## EXERCISE REQUIREMENTS
Restate exactly the lines from the top of the listing below to the line containing "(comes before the"; the remaining lines are not wanted.
──────────────────────────────
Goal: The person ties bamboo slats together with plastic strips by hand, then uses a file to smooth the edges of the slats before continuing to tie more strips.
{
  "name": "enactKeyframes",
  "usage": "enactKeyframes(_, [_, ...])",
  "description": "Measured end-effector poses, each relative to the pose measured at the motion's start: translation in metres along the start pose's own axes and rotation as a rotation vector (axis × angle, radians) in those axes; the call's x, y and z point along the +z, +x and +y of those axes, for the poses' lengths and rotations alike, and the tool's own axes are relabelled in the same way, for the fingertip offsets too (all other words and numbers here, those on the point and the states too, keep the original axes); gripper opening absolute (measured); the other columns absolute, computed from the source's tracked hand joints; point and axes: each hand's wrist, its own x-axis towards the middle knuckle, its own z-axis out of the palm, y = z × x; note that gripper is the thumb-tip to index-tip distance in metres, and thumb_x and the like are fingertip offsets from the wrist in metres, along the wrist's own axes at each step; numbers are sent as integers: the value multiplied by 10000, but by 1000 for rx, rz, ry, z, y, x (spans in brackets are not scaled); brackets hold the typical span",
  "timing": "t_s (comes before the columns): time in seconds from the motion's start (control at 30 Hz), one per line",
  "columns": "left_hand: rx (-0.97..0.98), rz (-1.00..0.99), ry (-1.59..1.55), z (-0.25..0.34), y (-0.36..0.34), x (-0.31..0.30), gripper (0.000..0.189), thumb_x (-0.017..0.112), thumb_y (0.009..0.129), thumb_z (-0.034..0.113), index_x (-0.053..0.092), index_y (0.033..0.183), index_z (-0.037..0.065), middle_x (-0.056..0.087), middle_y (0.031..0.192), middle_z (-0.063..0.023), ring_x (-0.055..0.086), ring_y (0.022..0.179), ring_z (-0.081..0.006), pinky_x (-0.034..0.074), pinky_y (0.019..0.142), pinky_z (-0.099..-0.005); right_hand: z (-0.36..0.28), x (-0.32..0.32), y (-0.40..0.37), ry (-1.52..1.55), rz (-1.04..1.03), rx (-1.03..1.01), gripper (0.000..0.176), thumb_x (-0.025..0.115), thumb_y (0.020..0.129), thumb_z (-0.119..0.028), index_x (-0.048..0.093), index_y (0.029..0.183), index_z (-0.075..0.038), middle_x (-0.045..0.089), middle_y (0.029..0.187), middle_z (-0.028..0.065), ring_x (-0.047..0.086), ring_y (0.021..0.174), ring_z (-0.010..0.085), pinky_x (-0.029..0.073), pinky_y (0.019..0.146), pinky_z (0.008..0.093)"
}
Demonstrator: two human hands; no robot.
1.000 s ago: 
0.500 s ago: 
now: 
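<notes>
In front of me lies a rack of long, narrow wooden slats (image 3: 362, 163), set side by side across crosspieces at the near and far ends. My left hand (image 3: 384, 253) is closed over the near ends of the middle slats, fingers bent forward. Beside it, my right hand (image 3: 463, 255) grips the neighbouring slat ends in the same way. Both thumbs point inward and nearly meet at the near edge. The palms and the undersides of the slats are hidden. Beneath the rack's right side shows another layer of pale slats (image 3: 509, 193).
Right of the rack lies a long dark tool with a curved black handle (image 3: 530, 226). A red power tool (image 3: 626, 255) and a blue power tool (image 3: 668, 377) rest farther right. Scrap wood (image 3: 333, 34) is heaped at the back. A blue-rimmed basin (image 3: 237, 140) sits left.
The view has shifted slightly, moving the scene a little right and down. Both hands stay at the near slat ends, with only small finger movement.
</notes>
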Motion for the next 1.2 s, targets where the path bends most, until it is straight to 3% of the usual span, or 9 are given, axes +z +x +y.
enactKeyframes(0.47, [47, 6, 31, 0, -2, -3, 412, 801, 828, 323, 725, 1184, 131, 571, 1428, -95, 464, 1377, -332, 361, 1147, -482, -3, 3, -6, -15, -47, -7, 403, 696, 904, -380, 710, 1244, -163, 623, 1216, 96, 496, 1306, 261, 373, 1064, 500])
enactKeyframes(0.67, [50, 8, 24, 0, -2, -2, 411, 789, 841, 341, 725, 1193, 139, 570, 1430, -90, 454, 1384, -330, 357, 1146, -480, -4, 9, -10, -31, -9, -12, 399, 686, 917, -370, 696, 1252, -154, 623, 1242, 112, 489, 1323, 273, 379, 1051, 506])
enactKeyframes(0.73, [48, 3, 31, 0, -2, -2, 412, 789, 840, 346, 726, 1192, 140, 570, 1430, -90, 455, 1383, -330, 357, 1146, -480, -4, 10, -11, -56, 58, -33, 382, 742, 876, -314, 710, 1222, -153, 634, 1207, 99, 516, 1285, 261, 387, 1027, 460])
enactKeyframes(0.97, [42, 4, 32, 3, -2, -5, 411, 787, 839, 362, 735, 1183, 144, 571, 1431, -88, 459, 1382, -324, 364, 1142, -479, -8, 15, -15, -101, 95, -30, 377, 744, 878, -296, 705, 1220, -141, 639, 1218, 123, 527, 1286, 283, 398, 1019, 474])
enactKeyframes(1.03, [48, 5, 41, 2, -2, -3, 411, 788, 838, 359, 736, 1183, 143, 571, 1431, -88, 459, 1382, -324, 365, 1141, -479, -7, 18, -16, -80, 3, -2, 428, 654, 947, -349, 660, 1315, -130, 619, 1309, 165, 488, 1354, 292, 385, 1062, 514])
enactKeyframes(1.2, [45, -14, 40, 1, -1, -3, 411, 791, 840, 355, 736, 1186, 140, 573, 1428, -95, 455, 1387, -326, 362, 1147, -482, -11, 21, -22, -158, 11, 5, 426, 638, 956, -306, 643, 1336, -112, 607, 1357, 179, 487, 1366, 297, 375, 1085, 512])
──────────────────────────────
## YOUR RESPONSE
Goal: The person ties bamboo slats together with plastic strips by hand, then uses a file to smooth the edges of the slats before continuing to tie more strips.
{
  "name": "enactKeyframes",
  "usage": "enactKeyframes(_, [_, ...])",
  "description": "Measured end-effector poses, each relative to the pose measured at the motion's start: translation in metres along the start pose's own axes and rotation as a rotation vector (axis × angle, radians) in those axes; the call's x, y and z point along the +z, +x and +y of those axes, for the poses' lengths and rotations alike, and the tool's own axes are relabelled in the same way, for the fingertip offsets too (all other words and numbers here, those on the point and the states too, keep the original axes); gripper opening absolute (measured); the other columns absolute, computed from the source's tracked hand joints; point and axes: each hand's wrist, its own x-axis towards the middle knuckle, its own z-axis out of the palm, y = z × x; note that gripper is the thumb-tip to index-tip distance in metres, and thumb_x and the like are fingertip offsets from the wrist in metres, along the wrist's own axes at each step; numbers are sent as integers: the value multiplied by 10000, but by 1000 for rx, rz, ry, z, y, x (spans in brackets are not scaled); brackets hold the typical span",
  "timing": "t_s (comes before the columns): time in seconds from the motion's start (control at 30 Hz), one per line",

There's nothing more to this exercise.